* **Work item**
Transcribe the listing below word for word but skip its images.

* **Collected data**

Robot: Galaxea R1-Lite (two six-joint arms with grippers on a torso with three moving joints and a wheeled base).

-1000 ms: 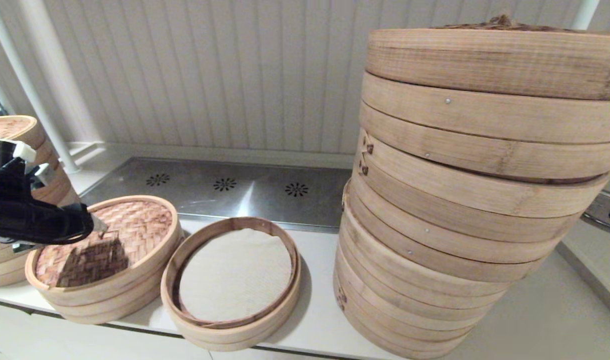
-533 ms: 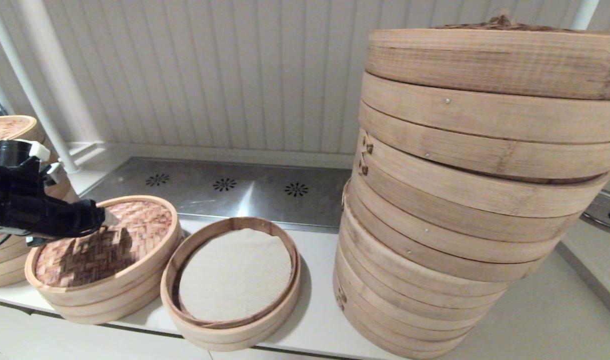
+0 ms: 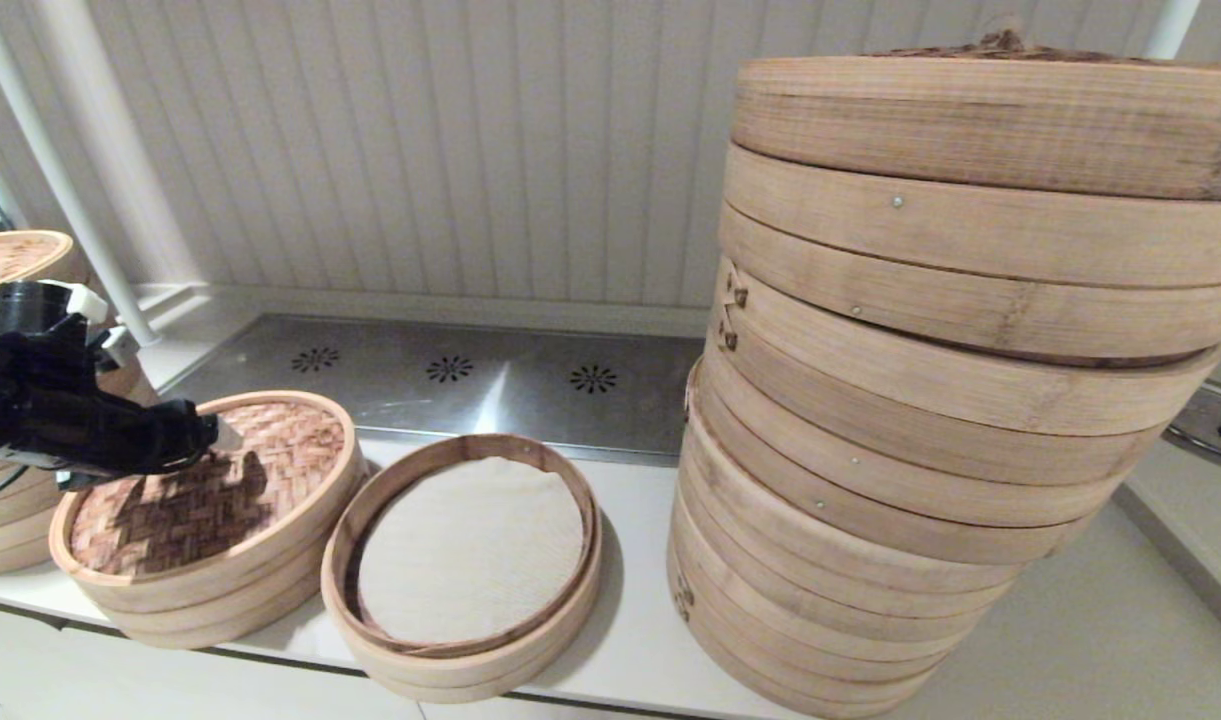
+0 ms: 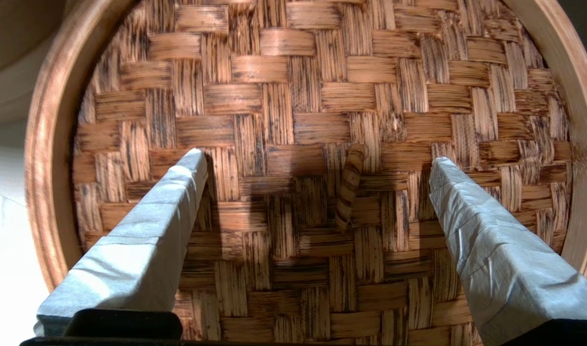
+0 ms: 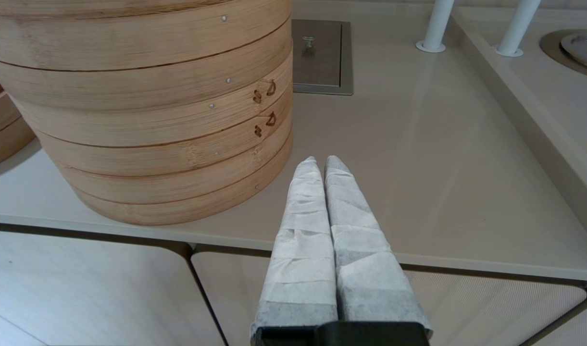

* **Task solution**
Robot: Galaxea R1-Lite (two six-joint arms with grippers on a torso with three moving joints and a wheeled base).

-1000 ms: 
-533 ms: 
+0 ms: 
+0 ms: 
+0 ms: 

The work on this exercise is done.